Perjalanan dimulai pagi hari dari Daruba, ibu kota kabupaten, menuju Desa Hapo yang terletak di ujung timur Pulau Morotai. Rute darat dan laut ini memakan waktu sekitar empat jam, diwarnai kondisi cuaca yang cukup menantang. Sepanjang perjalanan, langit tampak gelap dengan awan mendung pekat disertai angin kencang yang menerpa kendaraan. “Kami tetap melanjutkan dengan penuh kehati-hatian, karena pendidikan adalah prioritas utama,” 

Puncak tantangan cuaca terjadi saat tim memasuki wilayah Tanjung Amerika, di mana hujan deras mengguyur disertai hembusan angin kencang. Meski demikian, tim berhasil tiba di Desa Hapo tepat pukul 13.00 WIT, meskipun hujan masih terus turun. Kedatangan tim disambut hangat oleh Kepala Madrasah (Kamad) MAS Al-Amin Hapo, yang segera mengajak rombongan beristirahat sejenak sambil menikmati hidangan makan siang khas daerah setempat. Suasana ramah ini langsung mencairkan kelelahan perjalanan panjang.

Rangkaian Rapat dan Diskusi Mendalam Pasca-makan siang, kegiatan inti dilanjutkan dengan rapat koordinasi di ruang rapat MAS Al-Amin Hapo. Hadir dalam rapat tersebut Kepala Madrasah, seluruh guru pendidik, tenaga kependidikan (tendik), operator madrasah, serta Ketua Yayasan Al-Amin Hapo. Moderator rapat, Bapak Sadli, membuka sesi dengan menekankan pentingnya kelengkapan dokumen administrasi, khususnya sertifikat tanah. “Dokumen ini vital untuk mendukung pembangunan sarana prasarana dan memastikan keberlanjutan program Pendidikan Islam ke depan,” pesannya.

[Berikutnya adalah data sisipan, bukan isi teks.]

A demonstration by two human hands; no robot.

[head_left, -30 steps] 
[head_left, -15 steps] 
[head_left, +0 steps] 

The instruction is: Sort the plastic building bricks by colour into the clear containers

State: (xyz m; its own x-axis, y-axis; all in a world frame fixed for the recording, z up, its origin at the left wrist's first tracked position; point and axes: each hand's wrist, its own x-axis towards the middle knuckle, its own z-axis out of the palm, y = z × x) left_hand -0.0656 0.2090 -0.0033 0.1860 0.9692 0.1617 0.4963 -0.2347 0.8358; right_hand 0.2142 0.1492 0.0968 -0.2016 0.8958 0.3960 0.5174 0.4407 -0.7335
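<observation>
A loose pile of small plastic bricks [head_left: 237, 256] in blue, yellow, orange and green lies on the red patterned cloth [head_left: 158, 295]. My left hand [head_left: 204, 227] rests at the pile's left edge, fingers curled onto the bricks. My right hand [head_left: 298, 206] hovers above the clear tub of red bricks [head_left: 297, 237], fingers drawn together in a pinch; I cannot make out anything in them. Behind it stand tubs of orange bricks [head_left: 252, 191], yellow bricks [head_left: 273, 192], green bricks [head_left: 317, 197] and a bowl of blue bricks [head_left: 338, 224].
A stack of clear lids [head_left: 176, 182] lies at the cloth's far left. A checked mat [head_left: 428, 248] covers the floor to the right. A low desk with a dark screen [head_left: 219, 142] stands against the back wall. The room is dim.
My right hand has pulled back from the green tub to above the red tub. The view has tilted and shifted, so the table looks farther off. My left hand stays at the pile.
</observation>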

Rapat membahas secara mendalam proses verifikasi calon MAS Al-Amin Hapo, termasuk evaluasi kurikulum, sarana prasarana, dan kualitas sumber daya manusia. Kasi Pendis juga menyampaikan update tentang MIS Al-Amin Hapo yang telah lama berdiri sebagai pondasi pendidikan dasar di desa tersebut, serta rencana penegerian yang sedang digarap. “Kami siap mendukung transisi ini agar madrasah semakin mandiri dan berkualitas,” tegas Bapak Mukmin Ali.

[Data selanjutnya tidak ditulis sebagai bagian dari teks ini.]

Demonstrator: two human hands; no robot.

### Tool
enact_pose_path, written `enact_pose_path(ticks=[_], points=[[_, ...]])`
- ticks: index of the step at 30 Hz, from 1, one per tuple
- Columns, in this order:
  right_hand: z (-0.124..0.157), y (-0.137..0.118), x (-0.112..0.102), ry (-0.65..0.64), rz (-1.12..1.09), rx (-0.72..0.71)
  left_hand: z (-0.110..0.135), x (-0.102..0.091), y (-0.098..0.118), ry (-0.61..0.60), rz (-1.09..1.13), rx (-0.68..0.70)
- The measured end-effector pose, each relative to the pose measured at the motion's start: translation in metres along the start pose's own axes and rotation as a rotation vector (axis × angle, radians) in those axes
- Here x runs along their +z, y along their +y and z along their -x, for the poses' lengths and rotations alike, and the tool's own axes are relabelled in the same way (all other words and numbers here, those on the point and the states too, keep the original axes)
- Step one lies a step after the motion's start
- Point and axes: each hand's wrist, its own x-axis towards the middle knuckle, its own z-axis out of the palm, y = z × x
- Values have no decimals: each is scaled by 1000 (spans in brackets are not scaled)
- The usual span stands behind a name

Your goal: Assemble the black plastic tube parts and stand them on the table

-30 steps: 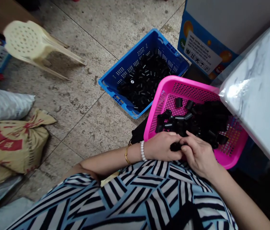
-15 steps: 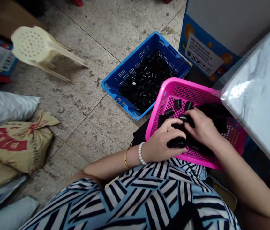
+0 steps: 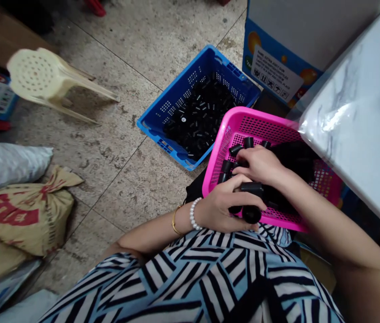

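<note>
My left hand (image 3: 225, 204), with a white bead bracelet and a gold bangle at the wrist, is closed around several short black cylinders (image 3: 252, 214) at the near side of a pink mesh basket (image 3: 212, 172). One cylinder's round end faces up at me. Inside the basket, my right hand (image 3: 260, 163) has its thumb and fingers pinched about a black cylinder (image 3: 241, 164), mostly covered by the fingers. Loose black cylinders (image 3: 248, 142) lie by its fingertips, near the far-left wall. My right forearm hides part of the basket.
Beyond the pink basket, a blue crate (image 3: 163, 101) on the floor holds many small black pieces. A plastic-wrapped white surface (image 3: 355, 103) overhangs the basket's right side. A printed carton (image 3: 277, 67) stands behind. At left are a cream stool (image 3: 35, 74) and a tied sack (image 3: 31, 211).
My right hand has moved left within the basket to another cylinder. The left hand has come slightly nearer my body, and another cylinder now shows in its grasp. The view has shifted a little.
</note>
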Motion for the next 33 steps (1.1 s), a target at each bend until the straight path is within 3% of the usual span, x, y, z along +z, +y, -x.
enact_pose_path(ticks=[4, 7, 9, 12, 14, 17, 22, 28, 33], points=[[-11, -17, 4, -129, 212, -37, -2, -8, 0, -25, 204, -111], [8, -9, 3, -99, 119, 12, -2, -14, -2, -97, 289, -268], [31, 5, 1, -15, -138, 45, -2, -18, -4, -113, 340, -325], [69, 18, -3, 145, -767, 138, -3, -19, -6, -90, 379, -382], [91, 12, -1, 271, -1121, 214, -5, -16, -6, -86, 365, -404], [111, -13, 10, 479, -1346, 252, -7, -9, -4, -83, 299, -375], [113, -40, 25, 712, -1340, 212, -5, 0, -2, -80, 194, -306], [113, -34, 24, 634, -1228, 256, -4, 1, -1, -20, 180, -264], [114, -36, 18, 705, -1169, 276, -6, -2, -1, -1, 166, -274]])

Program dan Respons Antusias     Sorotan utama rapat adalah pemaparan program ungulan Pendidikan Islam dari Kemenag Morotai. Kasi Pendis menjelaskan berbagai inisiatif untuk meningkatkan kesejahteraan guru dan tenaga kependidikan di tiga madrasah yang berada di Desa Hapo, meliputi pelatihan pengajaran berbasis teknologi, serta pengembangan infrastruktur. Penyampaian ini langsung disambut antusias oleh para guru, ditandai dengan riuh tepuk tangan yang menggema di ruangan. “Ini adalah angin segar bagi kami,” komentar salah seorang guru yang hadir.

Kegiatan ditutup dalam suasana hangat dan penuh semangat kebersamaan. mencerminkan komitmen bersama untuk terus memajukan pendidikan madrasah di Desa Hapo.